I have known this man since I was about 13 years of age, my first experience with this man doing business was when I was 18, when I bought a car tape deck from him and he helped me install it.  After we got it installed and the transaction was done, the told me he stole it from himself.  He had reported it being stolen and turned it into his insurance company to be reimbursed.  I had no knowledge of this until after the fact, but that memory lodged in my brain forever.

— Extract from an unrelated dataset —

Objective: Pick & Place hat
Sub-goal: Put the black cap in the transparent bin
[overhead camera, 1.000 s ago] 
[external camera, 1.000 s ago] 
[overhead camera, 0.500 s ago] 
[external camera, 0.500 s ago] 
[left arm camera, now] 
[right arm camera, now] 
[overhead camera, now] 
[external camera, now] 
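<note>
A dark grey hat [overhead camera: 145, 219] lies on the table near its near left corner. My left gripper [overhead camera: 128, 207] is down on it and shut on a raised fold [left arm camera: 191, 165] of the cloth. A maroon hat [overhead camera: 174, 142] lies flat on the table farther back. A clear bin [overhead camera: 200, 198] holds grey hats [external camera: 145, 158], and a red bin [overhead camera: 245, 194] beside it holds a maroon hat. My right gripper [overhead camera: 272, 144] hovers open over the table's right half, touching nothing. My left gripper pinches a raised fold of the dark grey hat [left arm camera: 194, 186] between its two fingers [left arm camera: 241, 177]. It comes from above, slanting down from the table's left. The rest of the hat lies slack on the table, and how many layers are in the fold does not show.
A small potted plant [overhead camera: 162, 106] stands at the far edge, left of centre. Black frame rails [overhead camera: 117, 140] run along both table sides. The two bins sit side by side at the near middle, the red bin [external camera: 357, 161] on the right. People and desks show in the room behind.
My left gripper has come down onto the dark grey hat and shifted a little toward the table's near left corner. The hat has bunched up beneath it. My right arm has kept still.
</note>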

As this man’s life progressed, he had several son’s.  I ended up working with this man later in life, and when he started his family, I had a real fear come over me for him because I knew he knew better in life about his relationship with God than to live in compromise.  I have witnessed to him a number of times, and have been told by him that he knew it was the right way, but he just enjoyed the life that he was living too much.  The fear that came over me was for the life of his son’s, and the fear happened around 15 years before the accident happened, and the accident took his son’s life.  I don’t know why the Lord let me have that fear so many years before it happened, but I have learned something since then that I didn’t totally understand then.

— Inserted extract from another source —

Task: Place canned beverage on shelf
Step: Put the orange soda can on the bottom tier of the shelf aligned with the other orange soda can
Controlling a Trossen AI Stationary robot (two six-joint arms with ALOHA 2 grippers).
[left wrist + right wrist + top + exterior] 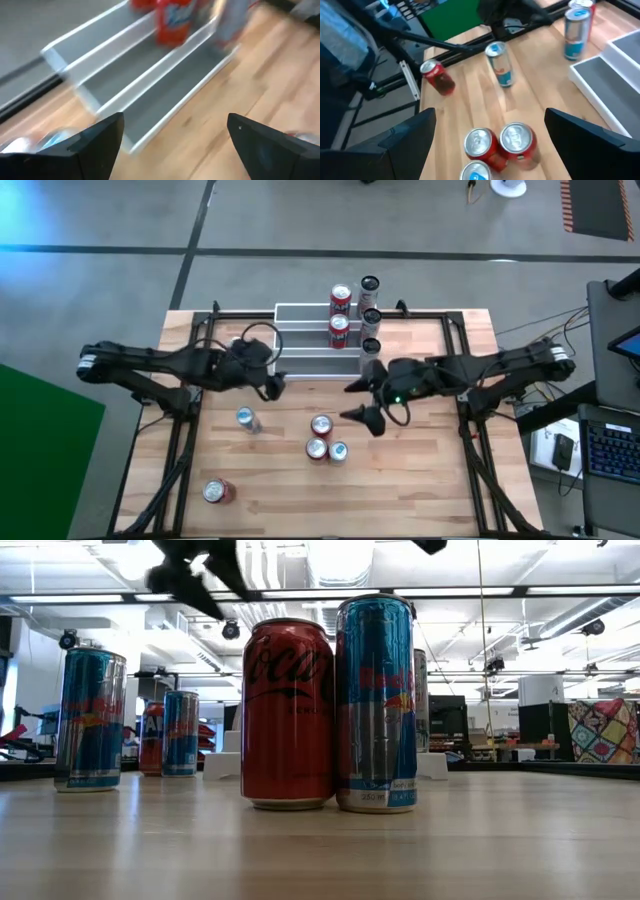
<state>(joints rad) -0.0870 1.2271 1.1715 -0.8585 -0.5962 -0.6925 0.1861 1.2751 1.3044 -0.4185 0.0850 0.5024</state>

What I didn’t understand then was that “the wages of sin is death”.  When we live in compromise, we are going to experience death in some shape or form.  It may be the death of a loved one, it may be the death of a marriage, or several marriages, it may be the death of our dreams in life, but I can tell you for sure with almost 100% accuracy that death of something very precious to you will happen, when one compromises.

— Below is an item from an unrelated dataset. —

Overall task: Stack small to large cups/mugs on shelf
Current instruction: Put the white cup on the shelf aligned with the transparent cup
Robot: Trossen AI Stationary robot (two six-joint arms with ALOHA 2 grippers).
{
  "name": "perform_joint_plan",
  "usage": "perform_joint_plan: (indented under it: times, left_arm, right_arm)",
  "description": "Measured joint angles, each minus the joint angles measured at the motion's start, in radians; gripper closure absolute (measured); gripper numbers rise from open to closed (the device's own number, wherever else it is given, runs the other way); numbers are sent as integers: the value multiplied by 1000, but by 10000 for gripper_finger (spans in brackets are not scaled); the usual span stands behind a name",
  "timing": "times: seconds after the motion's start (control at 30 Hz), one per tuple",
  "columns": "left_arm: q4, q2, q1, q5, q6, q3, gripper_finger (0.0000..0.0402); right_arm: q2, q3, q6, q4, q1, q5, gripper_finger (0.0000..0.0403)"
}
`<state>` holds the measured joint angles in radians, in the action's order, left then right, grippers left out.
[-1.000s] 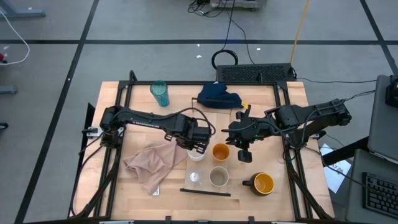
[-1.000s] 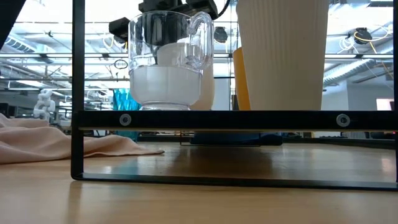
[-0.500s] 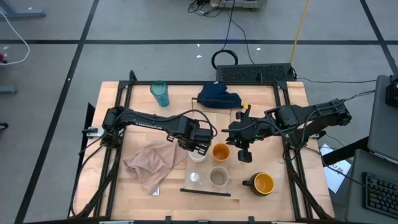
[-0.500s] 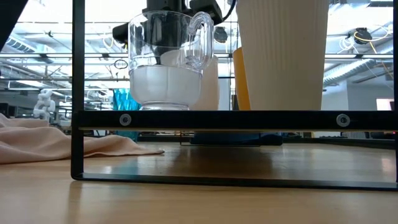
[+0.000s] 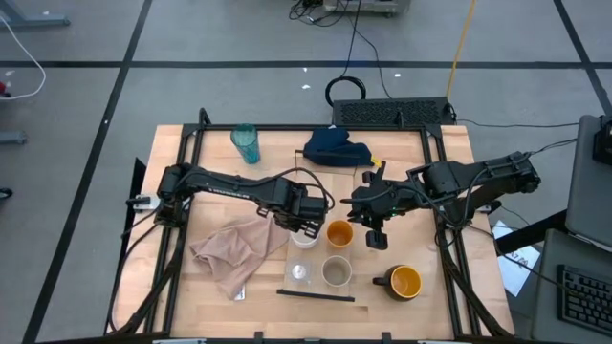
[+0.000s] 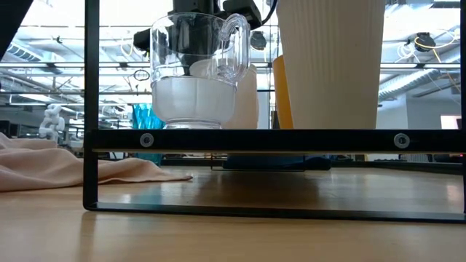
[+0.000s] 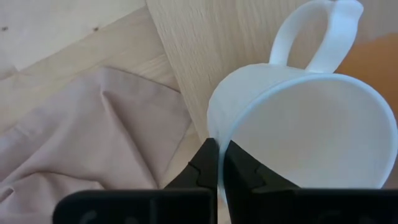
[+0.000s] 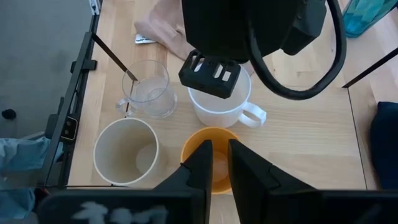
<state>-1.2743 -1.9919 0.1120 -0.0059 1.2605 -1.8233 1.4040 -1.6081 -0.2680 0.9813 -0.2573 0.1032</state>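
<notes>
The left claw [image 7: 217, 163] is clamped on the rim of the white mug [image 7: 298, 130], which stands on the shelf [image 8: 298, 134] behind the tiny clear cup [image 8: 147, 89]. The mug handle points toward the small orange cup [image 8: 210, 158] alongside. The right claw [image 8: 214, 163], fingers nearly together and holding nothing, hovers over that orange cup.

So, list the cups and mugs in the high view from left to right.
Tall teal tumbler → tiny clear cup → white mug, with the left gripper shut on its rim → small orange cup → dark yellow-lined mug. The beige cup overlaps the orange one's span, so I left it out.
</notes>
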Motion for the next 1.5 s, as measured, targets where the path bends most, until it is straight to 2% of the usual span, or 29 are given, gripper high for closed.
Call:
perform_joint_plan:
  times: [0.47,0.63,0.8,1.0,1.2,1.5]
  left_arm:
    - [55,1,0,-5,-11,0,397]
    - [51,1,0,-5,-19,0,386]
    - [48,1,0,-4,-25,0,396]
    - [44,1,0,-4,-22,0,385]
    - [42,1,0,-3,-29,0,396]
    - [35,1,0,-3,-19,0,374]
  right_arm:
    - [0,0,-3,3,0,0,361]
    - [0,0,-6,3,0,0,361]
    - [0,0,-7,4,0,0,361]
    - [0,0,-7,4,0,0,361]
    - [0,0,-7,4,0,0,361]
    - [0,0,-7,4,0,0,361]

I don’t take God lightly, and I have spent a good portion of my life having a very healthy fear of the wrath of God.  It might be because I lived very closely to the edge of the line with compromise.  I believe that an accident that happened to me when I was 12 years old kept me close to the fear of God and trusting in Him for my everything,  my health, my wealth and my future.  It caused me to bond with Him at a very early age.

You see because of some things that I have observed in life, God has reinforced the idea that you don’t mess with God and get away from it.  I tell you the following story reluctantly, but I share it because it is the 100 percent truth, and I feel someone needs to hear it.

The first day I started dating my wife I went to her house to see her and her mother opened the door when I got to the house.  I knew the minute she opened the door that she didn’t like me, which proved later to be true.  Situations went from bad to worse between us and as my wife and I had a two-year courtship, there was plenty of time for pre mother-in-law experience to happen.  My bride to be was a Christian and my mother-in-law to be was not.  I know very little about her life, but I know that she was in full control of what she wanted in life, and I did not fit into her picture.  She had been married twice unsuccessfully both times and it wasn’t because of the men she married, it was because of her unrealized expectations.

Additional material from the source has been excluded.